Cultivating spiritual relationships and transcending fear
Krsna is never alone. When we think about Krsna, this means we think about all his devotees and associates, including the devotees we are connected in this life.
In material life, we always have fear. We have fear of death, we have fear of losing people we love. The reason we have fear is that we live in a temporary situation. Even the strongest and most powerful person can die from one moment to the next, without any warning. It is just like a continuous game of russian roulette, where every moment can be the last. The soul is eternal by nature, and thus we hanker for an eternal position where we don’t need to part from the people and things that are dear to us, but because we can’t find it in this world, we live in anxiety of losing what we have and not attaining what we desire.
We can see that in the beginning of the Bhagavad-gītā, Arjuna experienced fear due to the possibility of losing his relatives or losing his own life. This is exactly the situation most of us live in. Some become paralyzed by this fear, developing different types of mental issues, while most prefer to just forget, living their lives without considering what may come next. Unconsciously, they understand everyone dies, but they prefer to just live in the present, hoping that somehow death will never come. However, death doesn’t forget anyone, and one still has to deal with the death of dear ones, and with one’s own death; the only difference is that we don’t prepare for it, wasting our human life in material pursuits instead of solving the real problems of life.

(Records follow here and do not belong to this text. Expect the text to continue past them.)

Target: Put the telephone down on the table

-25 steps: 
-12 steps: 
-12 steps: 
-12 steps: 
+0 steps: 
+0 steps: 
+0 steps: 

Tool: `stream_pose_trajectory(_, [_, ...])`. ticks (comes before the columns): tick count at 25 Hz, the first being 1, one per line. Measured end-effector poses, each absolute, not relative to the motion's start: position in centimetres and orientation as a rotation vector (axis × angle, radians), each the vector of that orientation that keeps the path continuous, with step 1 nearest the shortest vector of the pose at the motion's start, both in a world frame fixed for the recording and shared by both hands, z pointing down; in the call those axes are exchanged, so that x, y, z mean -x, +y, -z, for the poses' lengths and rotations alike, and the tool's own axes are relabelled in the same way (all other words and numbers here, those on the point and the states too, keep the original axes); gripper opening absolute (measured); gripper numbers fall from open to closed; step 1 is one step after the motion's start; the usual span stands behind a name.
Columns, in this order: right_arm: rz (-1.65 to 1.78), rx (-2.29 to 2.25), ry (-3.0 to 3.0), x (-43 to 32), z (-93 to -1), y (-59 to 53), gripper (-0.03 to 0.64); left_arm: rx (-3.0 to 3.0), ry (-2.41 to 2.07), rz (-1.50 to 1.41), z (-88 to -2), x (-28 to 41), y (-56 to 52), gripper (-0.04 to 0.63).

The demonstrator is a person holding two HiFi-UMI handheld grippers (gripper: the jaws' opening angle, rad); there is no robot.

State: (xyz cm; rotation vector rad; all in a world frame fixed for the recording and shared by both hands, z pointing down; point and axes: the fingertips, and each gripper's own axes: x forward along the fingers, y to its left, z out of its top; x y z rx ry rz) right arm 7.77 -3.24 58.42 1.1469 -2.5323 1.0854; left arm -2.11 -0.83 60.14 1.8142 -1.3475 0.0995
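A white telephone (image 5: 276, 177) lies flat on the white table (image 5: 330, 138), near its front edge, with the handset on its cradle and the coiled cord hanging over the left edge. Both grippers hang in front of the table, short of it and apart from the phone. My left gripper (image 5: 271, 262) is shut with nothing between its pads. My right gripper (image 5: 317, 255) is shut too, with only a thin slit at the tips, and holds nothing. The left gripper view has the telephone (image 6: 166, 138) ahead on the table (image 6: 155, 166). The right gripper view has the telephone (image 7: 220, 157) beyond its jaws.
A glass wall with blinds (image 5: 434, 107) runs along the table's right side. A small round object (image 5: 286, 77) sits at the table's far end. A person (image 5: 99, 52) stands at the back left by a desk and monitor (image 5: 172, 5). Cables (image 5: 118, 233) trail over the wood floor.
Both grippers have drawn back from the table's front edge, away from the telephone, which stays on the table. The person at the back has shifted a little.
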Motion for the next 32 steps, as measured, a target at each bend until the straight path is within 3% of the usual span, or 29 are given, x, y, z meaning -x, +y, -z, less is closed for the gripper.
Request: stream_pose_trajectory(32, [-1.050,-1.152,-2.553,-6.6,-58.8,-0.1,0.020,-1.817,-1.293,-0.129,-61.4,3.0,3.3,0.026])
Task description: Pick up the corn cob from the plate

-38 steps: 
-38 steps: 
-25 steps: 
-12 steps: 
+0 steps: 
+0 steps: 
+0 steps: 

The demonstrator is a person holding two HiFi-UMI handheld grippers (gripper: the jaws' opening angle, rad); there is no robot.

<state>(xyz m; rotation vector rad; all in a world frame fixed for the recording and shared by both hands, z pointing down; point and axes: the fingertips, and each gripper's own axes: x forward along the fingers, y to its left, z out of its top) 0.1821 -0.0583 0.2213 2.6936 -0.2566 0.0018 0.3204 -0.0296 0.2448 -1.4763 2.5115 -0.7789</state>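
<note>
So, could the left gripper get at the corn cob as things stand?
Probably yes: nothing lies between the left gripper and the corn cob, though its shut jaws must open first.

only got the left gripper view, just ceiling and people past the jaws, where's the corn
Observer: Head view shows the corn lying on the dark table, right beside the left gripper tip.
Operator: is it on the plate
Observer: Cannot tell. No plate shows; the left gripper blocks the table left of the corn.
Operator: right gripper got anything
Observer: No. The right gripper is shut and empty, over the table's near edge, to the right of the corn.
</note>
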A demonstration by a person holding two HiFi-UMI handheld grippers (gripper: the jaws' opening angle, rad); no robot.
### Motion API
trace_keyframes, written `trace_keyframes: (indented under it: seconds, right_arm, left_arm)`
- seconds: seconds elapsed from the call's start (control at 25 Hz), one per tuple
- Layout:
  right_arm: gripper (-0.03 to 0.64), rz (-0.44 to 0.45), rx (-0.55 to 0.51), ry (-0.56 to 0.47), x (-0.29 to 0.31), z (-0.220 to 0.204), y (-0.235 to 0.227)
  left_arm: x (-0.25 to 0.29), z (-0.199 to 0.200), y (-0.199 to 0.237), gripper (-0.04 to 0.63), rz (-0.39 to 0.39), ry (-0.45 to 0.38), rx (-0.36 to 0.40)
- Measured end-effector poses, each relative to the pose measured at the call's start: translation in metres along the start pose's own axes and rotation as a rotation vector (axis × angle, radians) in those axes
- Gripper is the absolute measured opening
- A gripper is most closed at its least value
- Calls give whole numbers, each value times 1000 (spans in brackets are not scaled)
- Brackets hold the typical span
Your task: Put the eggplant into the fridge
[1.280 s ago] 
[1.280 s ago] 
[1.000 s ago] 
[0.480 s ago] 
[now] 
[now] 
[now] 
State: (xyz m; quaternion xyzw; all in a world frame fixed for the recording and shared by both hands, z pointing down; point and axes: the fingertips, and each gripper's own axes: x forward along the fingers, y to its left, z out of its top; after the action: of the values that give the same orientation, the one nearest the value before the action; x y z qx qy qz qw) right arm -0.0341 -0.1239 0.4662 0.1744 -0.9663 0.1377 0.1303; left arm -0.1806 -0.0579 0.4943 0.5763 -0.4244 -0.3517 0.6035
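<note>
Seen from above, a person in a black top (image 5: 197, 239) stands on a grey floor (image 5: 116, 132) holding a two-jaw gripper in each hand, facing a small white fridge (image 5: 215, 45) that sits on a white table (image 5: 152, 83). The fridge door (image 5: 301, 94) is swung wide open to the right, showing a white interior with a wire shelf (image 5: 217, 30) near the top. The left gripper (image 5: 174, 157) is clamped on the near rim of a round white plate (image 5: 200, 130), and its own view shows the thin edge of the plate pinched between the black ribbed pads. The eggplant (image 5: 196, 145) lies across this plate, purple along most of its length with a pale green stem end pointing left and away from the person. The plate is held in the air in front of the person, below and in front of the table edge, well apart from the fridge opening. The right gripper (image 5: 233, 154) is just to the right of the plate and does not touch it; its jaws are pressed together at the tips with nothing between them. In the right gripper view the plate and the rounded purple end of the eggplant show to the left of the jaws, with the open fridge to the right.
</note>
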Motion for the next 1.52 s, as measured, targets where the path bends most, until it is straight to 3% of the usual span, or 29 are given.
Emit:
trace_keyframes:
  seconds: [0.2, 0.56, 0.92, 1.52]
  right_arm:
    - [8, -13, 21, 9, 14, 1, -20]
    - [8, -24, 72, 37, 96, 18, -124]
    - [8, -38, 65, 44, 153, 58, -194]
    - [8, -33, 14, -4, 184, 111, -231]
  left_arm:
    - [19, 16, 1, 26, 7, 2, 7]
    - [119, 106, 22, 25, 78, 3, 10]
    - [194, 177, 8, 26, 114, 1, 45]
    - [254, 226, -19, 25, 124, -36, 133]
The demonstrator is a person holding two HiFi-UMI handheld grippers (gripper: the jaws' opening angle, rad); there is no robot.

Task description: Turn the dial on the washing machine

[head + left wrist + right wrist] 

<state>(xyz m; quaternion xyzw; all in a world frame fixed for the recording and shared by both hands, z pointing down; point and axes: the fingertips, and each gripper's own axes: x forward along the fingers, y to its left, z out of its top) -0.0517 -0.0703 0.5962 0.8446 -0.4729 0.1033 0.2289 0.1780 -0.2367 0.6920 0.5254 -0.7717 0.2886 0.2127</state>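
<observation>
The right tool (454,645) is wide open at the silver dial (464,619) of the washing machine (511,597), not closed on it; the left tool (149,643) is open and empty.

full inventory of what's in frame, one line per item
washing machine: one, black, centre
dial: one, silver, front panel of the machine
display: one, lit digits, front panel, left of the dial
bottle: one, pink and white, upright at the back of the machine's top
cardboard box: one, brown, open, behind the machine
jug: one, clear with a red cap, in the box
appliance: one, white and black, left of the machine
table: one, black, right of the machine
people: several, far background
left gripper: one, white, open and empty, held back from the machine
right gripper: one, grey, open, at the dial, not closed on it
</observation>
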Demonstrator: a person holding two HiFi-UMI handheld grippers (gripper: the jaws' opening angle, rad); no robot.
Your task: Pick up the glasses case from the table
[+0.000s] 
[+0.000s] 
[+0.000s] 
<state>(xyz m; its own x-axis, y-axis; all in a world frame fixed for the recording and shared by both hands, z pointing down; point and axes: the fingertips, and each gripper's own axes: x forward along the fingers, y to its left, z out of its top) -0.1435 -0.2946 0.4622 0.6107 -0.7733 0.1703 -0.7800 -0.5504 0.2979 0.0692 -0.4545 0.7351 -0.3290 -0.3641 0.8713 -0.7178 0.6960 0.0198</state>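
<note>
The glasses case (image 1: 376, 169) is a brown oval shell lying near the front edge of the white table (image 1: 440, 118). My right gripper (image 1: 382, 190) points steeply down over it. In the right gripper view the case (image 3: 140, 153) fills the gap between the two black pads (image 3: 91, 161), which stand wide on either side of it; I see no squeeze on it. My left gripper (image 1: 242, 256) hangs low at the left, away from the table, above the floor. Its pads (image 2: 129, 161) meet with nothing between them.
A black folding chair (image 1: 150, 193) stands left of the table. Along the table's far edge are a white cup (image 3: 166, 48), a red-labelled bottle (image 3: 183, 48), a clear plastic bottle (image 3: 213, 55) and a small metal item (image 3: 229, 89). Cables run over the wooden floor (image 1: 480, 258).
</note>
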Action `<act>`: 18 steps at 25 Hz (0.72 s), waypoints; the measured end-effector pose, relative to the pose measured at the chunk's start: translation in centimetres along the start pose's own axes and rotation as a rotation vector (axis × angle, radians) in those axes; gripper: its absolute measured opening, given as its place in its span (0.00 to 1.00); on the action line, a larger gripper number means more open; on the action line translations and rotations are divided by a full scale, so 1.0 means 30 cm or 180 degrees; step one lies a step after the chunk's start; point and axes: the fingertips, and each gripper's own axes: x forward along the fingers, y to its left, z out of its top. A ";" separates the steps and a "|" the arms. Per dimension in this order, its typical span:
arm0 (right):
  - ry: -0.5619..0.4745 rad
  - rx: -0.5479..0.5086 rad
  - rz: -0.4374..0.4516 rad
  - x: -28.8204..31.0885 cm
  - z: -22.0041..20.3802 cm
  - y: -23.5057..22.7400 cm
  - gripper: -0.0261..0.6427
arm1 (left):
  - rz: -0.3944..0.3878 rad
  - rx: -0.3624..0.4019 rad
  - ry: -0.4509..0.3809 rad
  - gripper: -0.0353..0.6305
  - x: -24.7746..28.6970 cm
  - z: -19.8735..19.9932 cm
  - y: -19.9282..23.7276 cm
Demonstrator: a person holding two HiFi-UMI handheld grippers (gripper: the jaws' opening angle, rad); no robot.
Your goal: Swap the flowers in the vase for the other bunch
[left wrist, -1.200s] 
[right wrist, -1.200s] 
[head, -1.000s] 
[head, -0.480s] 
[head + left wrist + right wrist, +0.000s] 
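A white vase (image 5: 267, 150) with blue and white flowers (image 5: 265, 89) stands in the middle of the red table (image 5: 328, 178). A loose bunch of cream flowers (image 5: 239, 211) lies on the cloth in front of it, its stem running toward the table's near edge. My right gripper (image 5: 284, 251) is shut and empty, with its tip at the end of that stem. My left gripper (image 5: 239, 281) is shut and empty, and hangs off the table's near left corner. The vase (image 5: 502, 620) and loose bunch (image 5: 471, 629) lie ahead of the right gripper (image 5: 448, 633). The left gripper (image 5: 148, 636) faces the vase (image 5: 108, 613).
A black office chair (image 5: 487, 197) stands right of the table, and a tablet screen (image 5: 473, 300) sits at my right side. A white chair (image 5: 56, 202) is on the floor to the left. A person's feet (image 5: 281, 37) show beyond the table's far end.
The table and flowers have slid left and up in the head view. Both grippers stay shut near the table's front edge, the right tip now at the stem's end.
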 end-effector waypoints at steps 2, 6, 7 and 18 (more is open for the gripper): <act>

How can we prepare? The only way of really preparing for death is by practicing devotional service and becoming conscious of our eternal identity independent from the body. Everything else is just coping. We can see that in the Gītā, Krsna goes on this path, immediately bringing Arjuna to this platform of understanding, before giving him other instructions:
“While speaking learned words, you are mourning for what is not worthy of grief. Those who are wise lament neither for the living nor for the dead. Never was there a time when I did not exist, nor you, nor all these kings; nor in the future shall any of us cease to be. As the embodied soul continuously passes, in this body, from boyhood to youth to old age, the soul similarly passes into another body at death. A sober person is not bewildered by such a change.”
Connected with this knowledge of not being the body comes the realization that no one kills and no one dies, that Krsna hints at in text 2.19:
“Neither he who thinks the living entity the slayer nor he who thinks it slain is in knowledge, for the self slays not nor is slain.”
The whole material life is based on the misunderstanding that we are these bodies. Therefore, in illusion, I may think I’m killing someone, or that someone is being killed, but this is a false concept, since the soul never does, and the body is never alive. Considering these two points, how can someone be killed?
However, even though we may intellectually understand we are the soul, this doesn’t immediately solve the problem of fear and lamentation, because even though we may understand that our relatives assume new bodies after passing away, we don’t want them in other forms we have no contact with; we want them here, in the forms we are attached to. Similarly, one may not be very happy with the idea of assuming a new body after death, preferring to maintain the body he has now, in the environment he is habituated to live in.
Krsna brings us to this path gradually through the Bhagavad-gītā, starting with the explanations about the path of karma-yoga, the first step in re-establishing our connection with Krsna. Once we start to develop a loving connection with Krsna, we start to build our relationships with other devotees around this eternal relationship, and these relationships also become eternal. Different from relationships between materialists, which are based on the body and end with death, relationships between devotees are based on their eternal identities as souls, centered around their relationships with Krsna, and that’s what makes them eternal. We may not know what identities we will have in the spiritual world, but as long as we understand we are eternal servants of Krsna, it is already possible to develop spiritual relationships based on the understanding of this eternal identity.
Attachment is present in both spiritual and material relationships. The difference is that in material relationships, attachment is directed to the body, and to the material happiness it can give us, while in spiritual relationships, the attachment is properly connected with our service to Krsna, and thus transcends the change of body.
Krsna is never alone. When we think about Krsna, this means we think about all his devotees and associates, including the devotees we are connected in this life. In a higher stage, it includes everyone, since everyone is eternally connected with Krsna. Even relationships with non-devotees can be made transcendental when we see them as eternal servants of Krsna and try to remind them of their original Krsna Consciousness.
The secret is thus to transfer our attachment from the morbid fixture with the body to our eternal connection with Krsna and our common service to Him. When we do that, we see there is nothing to lament or fear, because our eternal identities are much better than our current conditioned situation.
Can you imagine how much we will laugh when we meet in the spiritual world and remember all the nonsense we were doing here? What about meeting all the devotees we quarreled with in this life, now in their spiritual bodies, free from all traces of false ego? If we can get together even now, with so many contaminations, how pleasant it will be to interact without all these contaminations in the spiritual world.
We will not have to wait much, because the difference in the way time works in the material and spiritual world makes any amount of time here look like just a moment there. As soon as we go back, everyone we know will be there too.